Objective: It is well established that diabetic nephropathy increases the risk of cardiovascular disease (CVD), but how severe diabetic retinopathy (SDR) impacts this risk has yet to be determined.

Research design and methods: The cumulative incidence of various CVD events, including coronary heart disease (CHD), peripheral artery disease (PAD), and stroke, retrieved from registries, was evaluated in 1,683 individuals with at least a 30-year duration of type 1 diabetes drawn from the Finnish Diabetic Nephropathy Study (FinnDiane). The individuals were divided into four groups according to the presence of diabetic kidney disease (DKD) and/or SDR (+DKD/+SDR, +DKD/-SDR, -DKD/+SDR, and -DKD/-SDR) at baseline visit. Furthermore, age-specific incidences were compared with 4,016 control subjects without diabetes. SDR was defined as laser photocoagulation and DKD as estimated glomerular filtration rate <60 mL/min/1.73 m².
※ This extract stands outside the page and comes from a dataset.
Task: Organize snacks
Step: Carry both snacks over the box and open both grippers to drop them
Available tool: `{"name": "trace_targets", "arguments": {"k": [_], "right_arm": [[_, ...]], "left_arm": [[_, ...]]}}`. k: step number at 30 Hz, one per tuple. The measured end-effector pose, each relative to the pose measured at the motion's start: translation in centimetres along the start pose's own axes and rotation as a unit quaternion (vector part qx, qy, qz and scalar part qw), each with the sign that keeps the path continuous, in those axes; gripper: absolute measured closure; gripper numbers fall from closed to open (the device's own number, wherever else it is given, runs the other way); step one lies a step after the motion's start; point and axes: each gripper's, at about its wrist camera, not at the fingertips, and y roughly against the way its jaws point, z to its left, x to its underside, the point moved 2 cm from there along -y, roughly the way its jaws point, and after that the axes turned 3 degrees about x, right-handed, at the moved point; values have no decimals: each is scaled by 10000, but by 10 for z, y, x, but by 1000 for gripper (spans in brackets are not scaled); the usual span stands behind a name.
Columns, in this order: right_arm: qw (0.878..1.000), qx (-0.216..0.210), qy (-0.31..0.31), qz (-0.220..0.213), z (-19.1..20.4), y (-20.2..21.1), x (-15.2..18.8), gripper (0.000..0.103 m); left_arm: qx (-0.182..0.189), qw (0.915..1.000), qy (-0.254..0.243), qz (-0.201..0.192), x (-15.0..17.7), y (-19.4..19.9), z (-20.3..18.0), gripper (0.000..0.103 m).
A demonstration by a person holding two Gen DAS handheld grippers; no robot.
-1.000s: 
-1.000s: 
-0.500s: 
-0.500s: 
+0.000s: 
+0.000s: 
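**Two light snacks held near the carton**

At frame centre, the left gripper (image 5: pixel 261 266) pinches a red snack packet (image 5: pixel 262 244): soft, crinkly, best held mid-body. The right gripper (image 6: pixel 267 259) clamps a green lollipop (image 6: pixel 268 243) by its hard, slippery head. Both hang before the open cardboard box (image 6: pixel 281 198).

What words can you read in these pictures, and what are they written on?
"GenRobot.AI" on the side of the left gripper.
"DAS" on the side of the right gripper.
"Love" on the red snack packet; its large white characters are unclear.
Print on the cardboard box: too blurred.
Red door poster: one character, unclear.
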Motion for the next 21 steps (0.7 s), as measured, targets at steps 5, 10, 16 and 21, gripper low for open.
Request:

Results: During 12,872 person-years of follow-up, 416 incident CVD events occurred. Even in the absence of DKD, SDR increased the risk of any CVD (hazard ratio 1.46 [95% CI 1.11-1.92]; P < 0.01), after adjustment for diabetes duration, age at diabetes onset, sex, smoking, blood pressure, waist-to-hip ratio, history of hypoglycemia, and serum lipids. In particular, SDR alone was associated with the risk of PAD (1.90 [1.13-3.17]; P < 0.05) and CHD (1.50 [1.09-2.07; P < 0.05) but not with any stroke. Moreover, DKD increased the CVD risk further (2.85 [2.13-3.81]; P < 0.001). However, the risk was above that of the control subjects without diabetes also in patients without microvascular complications, until the patients reached their seventies.

Conclusions: SDR alone, even without DKD, increases cardiovascular risk, particularly for PAD, independently of common cardiovascular risk factors in long-standing type 1 diabetes. More remains to be done to fully understand the link between SDR and CVD. This knowledge could help combat the enhanced cardiovascular risk beyond currently available regimens.

Figure 1

A: Cumulative incidence of CVD events from baseline, divided by the DKD/SDR status. All P values for the log-rank test with the group −DKD/−SDR as a reference <0.001. B: Cumulative incidence of CVD events from baseline, divided by the ALB/SDR status. All P values for the log-rank test with the group −ALB/−SDR as a reference <0.001. +ALB defined as having micro- or macroalbuminuria or end-stage renal disease and −ALB as normoalbuminuria.

Figure 2

A: Age-specific incidences of overall CVD depending on the DKD/SDR status. Comparison with the matched control group of patients without diabetes is added. Age-specific incidences: age-groups 20–29, 30–39, 40–49, 50–59, 60–69, and 70–79 years. *The upper limit of the 95% CI is 399. #The upper limit of the 95% CI is 199. B: Duration-specific incidence of overall CVD depending on the DKD/SDR status; duration groups: 0–19, 20–29, 30–39, 40–49, and ≥50 years.